Nach langer Zeit lese ich mal wieder ein Buch von Christa Wolf: „Ein Tag im Jahr“. Auf Anregung der sowjetischen Zeitschrift „Iswestija“ hat sie von 1960 bis zu ihrem Tod 2011 in jedem Jahr einen Tag ausführlich beschrieben: den 27. September. Mich fasziniert, wie sich aus diesen zufällig ausgewählten Momentaufnahmen Leben zusammen setzt. Scheinbar ganz private Familiengeschichten. Und doch begreife ich gerade aus diesen Beschreibungen wie es war – unser Leben in der DDR. Wie die Hoffnung langsam abstarb, wie Lähmung und Müdigkeit immer mehr zunahmen.

Christa Wolf schreibt in ihrem Vorwort: „Ist Leben identisch mit der unvermeidlich, doch rätselhaft vergehenden Zeit?… Es gibt zu erkennen, daß es mehr ist als die Summe der Augenblicke. Mehr auch als die Summe aller Tage. Irgendwann, unbemerkt von uns, verwandeln diese Alltage sich in gelebte Zeit. In Schicksal, im besten oder schlimmsten Fall. Jedenfalls in einen Lebenslauf.“

Ja – genau dies ist es. Und nicht nur solch „großes Leben“ einer berühmten Schriftstellerin, sondern jedes einzelne Leben. Auch wenn es noch so unbedeutend scheint gehört es doch zur großen Geschichte. Halten wir sie nicht fest, gibt es irgendwann nur noch theoretische Draufblicke. Zeitleisten ohne Inhalt. Erstellt von Leuten, die nie dabei waren.
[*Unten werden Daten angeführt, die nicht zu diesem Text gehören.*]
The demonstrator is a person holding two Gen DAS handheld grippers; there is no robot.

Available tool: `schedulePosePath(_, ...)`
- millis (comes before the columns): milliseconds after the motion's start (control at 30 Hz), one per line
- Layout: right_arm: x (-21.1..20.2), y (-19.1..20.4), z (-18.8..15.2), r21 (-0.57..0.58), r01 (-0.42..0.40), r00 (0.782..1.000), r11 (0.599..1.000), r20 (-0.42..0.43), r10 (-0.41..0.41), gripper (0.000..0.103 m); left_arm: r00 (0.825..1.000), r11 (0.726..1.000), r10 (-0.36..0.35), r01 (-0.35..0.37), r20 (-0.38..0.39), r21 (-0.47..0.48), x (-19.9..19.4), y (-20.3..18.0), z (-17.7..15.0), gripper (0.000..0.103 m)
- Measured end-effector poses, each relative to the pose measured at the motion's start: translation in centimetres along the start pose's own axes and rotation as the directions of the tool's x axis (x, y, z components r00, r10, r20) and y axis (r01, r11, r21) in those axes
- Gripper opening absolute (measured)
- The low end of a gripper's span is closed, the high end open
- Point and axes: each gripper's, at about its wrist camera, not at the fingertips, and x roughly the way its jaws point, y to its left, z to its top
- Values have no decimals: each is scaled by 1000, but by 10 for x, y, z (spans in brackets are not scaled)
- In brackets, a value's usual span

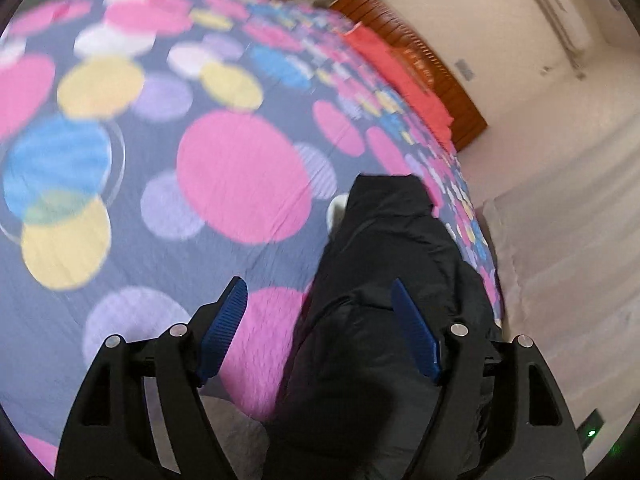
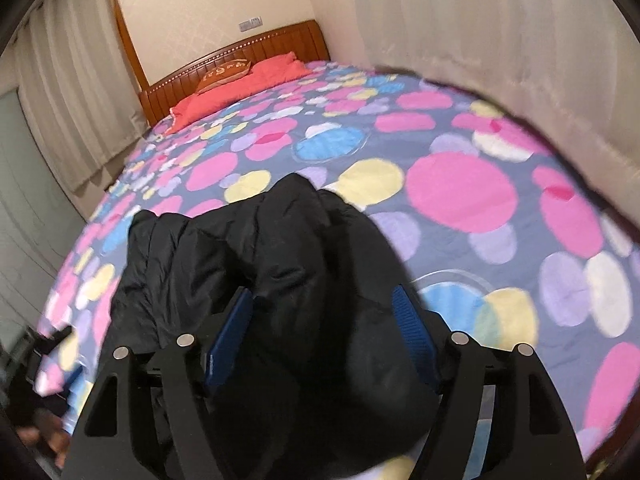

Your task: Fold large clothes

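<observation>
Blue-padded fingers of the left gripper (image 1: 318,308) stand wide apart, the black jacket (image 1: 384,320) on the dotted bedspread (image 1: 160,160) bunched between them, ungripped. Likewise spread, the right gripper (image 2: 322,316) straddles the jacket's (image 2: 280,248) crumpled folds.

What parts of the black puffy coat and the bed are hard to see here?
- Black puffy coat: its lower part runs under the right gripper and off the bottom edge of the right view.
- Left view: the coat is dark and blurred, folds unreadable beneath the left gripper.
- Orange cushion: lettering too small.
- Dotted bedspread: motion-blurred.
</observation>
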Motion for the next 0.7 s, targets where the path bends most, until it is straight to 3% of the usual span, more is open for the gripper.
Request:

In jedem Vorwort fragt sich Christa Wolf auch, warum sie mit ihrer Tagesbeschreibung nicht aufgehört hat – der „Iswestija“ ging es schließlich nur um einen einzigen Tag im Jahr 1960: „Vergänglichkeit und Vergeblichkeit als Zwillingschwestern des Vergessens: Immer wieder wurde (und werde) ich mit dieser unheimlichen Erscheinung konfrontiert. Gegen diesen unaufhaltsamen Verlust von Dasein wollte ich anschreiben… Das Bedürfnis, gekannt zu werden, auch mit seinen problematischen Zügen, mit Irrtümern und Fehlern, liegt aller Literatur zugrunde…“

Gilt dies nicht auch für uns? Möchte nicht jeder „gekannt werden“? Mit unserem Leben schreiben wir Geschichte – ob wir dies wollen oder nicht. Also sollten wir wenigstens unsere Erinnerungen aufbewahren. Weil sie ein Teil der großen Geschichte sind. Ein Teil, der uns gehört und den wir weiter geben können.